Nearly two-thirds of restaurant workers who handle raw beef don't wash their hands afterward. Of 385 restaurants, 62 percent of workers who handled raw beef with their bare hands did not wash their hands before touching other food - which is how bacteria get spread from one food to another.

Forty percent of sick food workers go to work anyway because they have no sick leave. Of 491 food workers, more than half said they had worked a shift while ill, and of those, 127 said it was because they had no paid sick leave. Many workers, the CDC reported, also said they didn't want to leave their coworkers short staffed.

Even worse, 20 percent said they had worked at least one shift in the past year despite being sick with vomiting or diarrhea, which can be symptoms of food-borne illness.

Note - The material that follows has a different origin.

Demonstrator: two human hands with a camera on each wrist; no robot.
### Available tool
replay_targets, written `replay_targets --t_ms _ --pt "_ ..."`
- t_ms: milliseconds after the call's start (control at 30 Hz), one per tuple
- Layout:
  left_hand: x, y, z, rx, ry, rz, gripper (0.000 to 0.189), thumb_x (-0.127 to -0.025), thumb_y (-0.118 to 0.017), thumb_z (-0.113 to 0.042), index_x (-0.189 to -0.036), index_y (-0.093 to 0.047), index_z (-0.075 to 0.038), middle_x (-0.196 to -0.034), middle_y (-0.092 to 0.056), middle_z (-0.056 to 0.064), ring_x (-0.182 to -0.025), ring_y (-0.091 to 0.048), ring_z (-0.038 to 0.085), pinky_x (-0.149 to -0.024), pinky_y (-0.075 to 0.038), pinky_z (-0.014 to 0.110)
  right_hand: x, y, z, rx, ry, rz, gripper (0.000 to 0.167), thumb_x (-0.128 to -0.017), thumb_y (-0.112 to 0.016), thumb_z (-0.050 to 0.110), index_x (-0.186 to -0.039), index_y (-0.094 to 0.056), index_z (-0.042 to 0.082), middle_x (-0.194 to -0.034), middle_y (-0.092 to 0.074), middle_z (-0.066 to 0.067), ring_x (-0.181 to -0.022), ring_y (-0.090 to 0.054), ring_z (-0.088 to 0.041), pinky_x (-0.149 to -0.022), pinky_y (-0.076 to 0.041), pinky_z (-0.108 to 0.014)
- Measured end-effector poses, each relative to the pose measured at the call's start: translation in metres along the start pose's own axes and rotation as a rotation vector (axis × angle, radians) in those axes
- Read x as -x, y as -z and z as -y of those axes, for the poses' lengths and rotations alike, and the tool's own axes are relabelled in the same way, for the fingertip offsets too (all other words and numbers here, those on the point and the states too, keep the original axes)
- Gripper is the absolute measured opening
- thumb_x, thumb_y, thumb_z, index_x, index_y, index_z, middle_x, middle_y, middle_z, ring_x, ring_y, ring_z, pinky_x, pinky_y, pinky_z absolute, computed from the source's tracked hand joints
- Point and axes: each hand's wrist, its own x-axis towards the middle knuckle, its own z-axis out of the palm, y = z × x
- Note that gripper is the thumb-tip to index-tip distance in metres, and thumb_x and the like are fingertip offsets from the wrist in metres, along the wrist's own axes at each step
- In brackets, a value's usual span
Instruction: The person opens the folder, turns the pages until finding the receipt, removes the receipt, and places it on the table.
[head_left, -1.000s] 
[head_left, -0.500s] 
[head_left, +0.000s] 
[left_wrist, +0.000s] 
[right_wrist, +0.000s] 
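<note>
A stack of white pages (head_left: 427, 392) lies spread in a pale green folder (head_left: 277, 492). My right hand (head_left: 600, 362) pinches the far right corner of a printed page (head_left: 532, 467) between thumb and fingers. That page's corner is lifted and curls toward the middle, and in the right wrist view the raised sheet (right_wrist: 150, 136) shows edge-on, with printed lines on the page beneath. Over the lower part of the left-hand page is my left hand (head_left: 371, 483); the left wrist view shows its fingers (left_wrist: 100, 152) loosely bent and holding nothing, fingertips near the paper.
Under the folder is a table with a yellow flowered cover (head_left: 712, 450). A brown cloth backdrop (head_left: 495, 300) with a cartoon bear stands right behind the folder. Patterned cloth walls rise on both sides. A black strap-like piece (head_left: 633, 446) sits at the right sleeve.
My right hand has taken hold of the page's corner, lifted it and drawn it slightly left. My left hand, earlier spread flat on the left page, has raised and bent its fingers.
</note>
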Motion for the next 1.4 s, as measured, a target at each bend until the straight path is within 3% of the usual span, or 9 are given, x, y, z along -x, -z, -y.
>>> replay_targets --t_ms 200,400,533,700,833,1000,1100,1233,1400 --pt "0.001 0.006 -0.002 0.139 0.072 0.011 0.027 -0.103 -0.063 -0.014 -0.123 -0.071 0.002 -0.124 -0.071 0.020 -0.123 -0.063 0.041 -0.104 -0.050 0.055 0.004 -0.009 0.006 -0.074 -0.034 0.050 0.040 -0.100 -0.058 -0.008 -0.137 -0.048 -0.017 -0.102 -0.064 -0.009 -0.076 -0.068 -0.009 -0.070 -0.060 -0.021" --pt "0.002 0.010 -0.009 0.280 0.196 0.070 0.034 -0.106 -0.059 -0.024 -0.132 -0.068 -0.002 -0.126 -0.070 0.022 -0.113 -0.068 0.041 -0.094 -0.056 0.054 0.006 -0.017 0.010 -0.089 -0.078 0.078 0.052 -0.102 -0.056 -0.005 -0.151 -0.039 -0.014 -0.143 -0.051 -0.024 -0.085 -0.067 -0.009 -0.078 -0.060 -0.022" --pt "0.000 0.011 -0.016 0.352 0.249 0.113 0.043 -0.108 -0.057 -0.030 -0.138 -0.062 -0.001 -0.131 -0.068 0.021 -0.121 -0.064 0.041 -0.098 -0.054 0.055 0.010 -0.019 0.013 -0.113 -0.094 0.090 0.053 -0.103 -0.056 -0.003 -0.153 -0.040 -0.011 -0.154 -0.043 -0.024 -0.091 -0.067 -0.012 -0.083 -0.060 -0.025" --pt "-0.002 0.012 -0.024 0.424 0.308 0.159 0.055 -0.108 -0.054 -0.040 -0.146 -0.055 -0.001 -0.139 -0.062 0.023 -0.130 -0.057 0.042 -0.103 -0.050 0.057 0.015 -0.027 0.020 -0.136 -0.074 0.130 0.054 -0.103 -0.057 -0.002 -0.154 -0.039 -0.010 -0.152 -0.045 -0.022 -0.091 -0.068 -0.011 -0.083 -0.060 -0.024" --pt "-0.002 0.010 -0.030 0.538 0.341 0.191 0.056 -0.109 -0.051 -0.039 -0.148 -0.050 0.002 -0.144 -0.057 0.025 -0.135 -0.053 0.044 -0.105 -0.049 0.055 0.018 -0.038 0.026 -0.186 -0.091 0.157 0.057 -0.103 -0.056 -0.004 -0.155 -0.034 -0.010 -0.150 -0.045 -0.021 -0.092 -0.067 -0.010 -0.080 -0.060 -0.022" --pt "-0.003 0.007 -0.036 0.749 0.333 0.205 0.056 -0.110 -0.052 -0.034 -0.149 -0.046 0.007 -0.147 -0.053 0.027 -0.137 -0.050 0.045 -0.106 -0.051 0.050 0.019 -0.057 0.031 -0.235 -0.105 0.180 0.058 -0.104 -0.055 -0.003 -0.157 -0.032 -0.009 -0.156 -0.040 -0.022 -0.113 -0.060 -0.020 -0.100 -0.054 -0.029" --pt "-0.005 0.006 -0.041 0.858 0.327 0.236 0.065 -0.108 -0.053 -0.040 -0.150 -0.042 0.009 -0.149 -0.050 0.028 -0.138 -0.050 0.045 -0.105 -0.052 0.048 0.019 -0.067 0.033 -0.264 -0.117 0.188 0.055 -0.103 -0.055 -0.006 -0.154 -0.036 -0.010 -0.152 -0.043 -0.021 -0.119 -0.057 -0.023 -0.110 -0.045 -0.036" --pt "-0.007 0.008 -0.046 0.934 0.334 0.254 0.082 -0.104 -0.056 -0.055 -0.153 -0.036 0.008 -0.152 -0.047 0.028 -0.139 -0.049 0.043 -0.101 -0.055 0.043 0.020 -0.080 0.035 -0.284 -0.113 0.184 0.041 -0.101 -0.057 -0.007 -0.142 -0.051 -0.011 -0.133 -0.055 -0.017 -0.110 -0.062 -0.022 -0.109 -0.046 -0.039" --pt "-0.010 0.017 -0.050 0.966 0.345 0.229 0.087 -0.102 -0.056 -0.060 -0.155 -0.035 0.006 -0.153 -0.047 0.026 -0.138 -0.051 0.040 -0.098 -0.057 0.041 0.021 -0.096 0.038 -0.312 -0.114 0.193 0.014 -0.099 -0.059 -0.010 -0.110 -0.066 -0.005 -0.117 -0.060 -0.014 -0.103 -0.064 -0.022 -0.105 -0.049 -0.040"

Managers frequently don't know - or check - the safe cooking temperature for meat or chicken. Nearly half of managers said they never measured the final temperatures of cooked hamburgers, and more than 80 percent said they did not always use a thermometer to check if meat had reached a safe temperature. Of 448 managers, only 194 knew the government's safe cooking temperature for chicken (165 degrees F), and more than half said they didn't check its temperature with a thermometer.

About 40 percent of kitchen managers don't use separate cutting boards for raw chicken and other meat. That's according to 448 managers interviewed. Keeping separate cutting boards helps prevent cross contamination. About 25 percent said they don't always use disposable gloves when handling chicken.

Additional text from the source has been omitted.